Leave out the pictures, and retype only the lines from the beginning of the material through the line that contains "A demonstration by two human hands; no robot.", including both.
━━━
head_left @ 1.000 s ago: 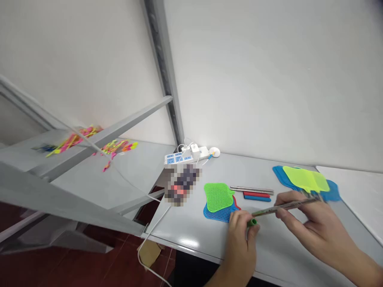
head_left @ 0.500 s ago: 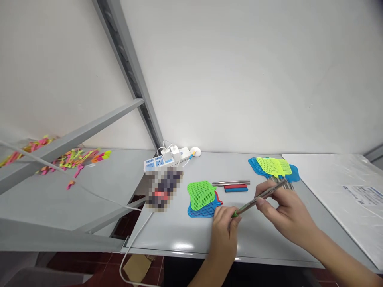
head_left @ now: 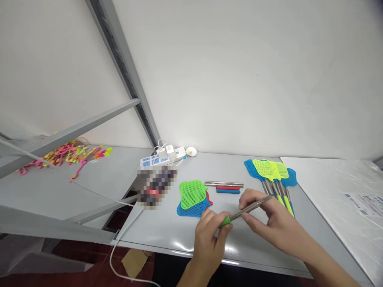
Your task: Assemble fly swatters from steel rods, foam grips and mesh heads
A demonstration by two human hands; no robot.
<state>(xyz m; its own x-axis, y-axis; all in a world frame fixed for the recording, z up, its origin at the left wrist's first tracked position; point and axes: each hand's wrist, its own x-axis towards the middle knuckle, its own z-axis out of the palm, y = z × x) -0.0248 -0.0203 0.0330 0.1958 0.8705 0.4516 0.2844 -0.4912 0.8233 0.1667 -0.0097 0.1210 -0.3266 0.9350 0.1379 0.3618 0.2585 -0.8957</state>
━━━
Task result:
head_left @ 1.000 s ago: 
head_left @ 0.500 s ago: 
head_left @ now: 
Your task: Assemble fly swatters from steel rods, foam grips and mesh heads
A demonstration by two human hands; no robot.

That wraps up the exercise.